> **Exercise**
If a line in the data holds the string "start", list it.

> **Supplied entries**

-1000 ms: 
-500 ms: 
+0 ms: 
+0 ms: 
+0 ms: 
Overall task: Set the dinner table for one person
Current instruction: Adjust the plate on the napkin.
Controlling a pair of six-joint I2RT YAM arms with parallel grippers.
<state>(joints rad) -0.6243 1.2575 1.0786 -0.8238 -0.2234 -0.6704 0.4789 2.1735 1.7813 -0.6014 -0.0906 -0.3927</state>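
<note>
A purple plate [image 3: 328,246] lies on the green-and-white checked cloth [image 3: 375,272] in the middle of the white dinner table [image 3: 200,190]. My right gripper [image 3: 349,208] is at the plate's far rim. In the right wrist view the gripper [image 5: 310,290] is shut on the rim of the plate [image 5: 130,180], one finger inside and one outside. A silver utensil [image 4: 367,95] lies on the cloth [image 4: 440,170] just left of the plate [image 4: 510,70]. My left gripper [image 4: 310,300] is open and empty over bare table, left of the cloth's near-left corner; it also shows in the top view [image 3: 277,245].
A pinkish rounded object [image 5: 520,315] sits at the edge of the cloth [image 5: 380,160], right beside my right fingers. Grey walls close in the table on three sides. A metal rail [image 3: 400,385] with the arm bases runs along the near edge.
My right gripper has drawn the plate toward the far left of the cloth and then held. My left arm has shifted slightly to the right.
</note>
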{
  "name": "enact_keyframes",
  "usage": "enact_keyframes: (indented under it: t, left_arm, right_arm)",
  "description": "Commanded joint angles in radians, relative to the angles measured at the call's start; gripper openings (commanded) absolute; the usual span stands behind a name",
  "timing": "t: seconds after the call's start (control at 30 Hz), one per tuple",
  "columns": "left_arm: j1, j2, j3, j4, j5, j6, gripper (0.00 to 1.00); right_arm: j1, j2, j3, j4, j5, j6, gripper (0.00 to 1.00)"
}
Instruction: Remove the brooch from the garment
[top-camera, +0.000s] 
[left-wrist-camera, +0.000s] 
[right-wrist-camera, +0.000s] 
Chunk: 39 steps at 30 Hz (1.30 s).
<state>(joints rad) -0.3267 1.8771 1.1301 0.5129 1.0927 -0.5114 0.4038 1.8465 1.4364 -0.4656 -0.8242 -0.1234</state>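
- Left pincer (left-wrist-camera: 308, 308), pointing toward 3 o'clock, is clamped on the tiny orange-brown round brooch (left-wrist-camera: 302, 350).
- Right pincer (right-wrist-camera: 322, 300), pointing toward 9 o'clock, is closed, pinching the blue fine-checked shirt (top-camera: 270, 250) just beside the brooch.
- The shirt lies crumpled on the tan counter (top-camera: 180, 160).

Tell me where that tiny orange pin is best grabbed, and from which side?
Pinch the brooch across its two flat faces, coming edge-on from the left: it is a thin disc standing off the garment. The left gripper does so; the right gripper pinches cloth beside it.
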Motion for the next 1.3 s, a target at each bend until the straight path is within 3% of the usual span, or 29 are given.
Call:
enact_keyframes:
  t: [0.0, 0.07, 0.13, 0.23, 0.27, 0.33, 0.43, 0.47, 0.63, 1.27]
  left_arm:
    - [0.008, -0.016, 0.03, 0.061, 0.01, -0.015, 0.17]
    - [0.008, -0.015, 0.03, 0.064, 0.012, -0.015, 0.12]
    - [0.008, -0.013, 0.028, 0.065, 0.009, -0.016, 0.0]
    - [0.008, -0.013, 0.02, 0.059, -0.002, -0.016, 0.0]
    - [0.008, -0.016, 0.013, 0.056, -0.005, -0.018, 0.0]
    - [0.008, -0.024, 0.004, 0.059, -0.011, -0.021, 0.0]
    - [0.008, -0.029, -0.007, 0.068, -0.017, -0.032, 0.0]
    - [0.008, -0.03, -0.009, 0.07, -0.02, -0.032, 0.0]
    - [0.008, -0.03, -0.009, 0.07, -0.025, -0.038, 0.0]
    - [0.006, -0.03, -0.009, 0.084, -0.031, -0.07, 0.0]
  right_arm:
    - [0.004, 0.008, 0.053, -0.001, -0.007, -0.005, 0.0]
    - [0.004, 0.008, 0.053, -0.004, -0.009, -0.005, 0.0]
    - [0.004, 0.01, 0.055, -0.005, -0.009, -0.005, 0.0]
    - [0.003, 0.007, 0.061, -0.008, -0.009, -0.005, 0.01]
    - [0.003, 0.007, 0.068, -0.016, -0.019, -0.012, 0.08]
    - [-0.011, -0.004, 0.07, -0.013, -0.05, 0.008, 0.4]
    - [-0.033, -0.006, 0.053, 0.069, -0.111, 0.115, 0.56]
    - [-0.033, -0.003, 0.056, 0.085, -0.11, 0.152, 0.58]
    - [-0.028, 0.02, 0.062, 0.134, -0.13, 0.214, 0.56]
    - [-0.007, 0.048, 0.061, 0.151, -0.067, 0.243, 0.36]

> **Exercise answer**
  "description": "Commanded joint angles in radians, relative to the angles measured at the call's start; gripper openings (commanded) absolute; the usual span stands behind a name",
  "timing": "t: seconds after the call's start (control at 30 Hz), one per tuple",

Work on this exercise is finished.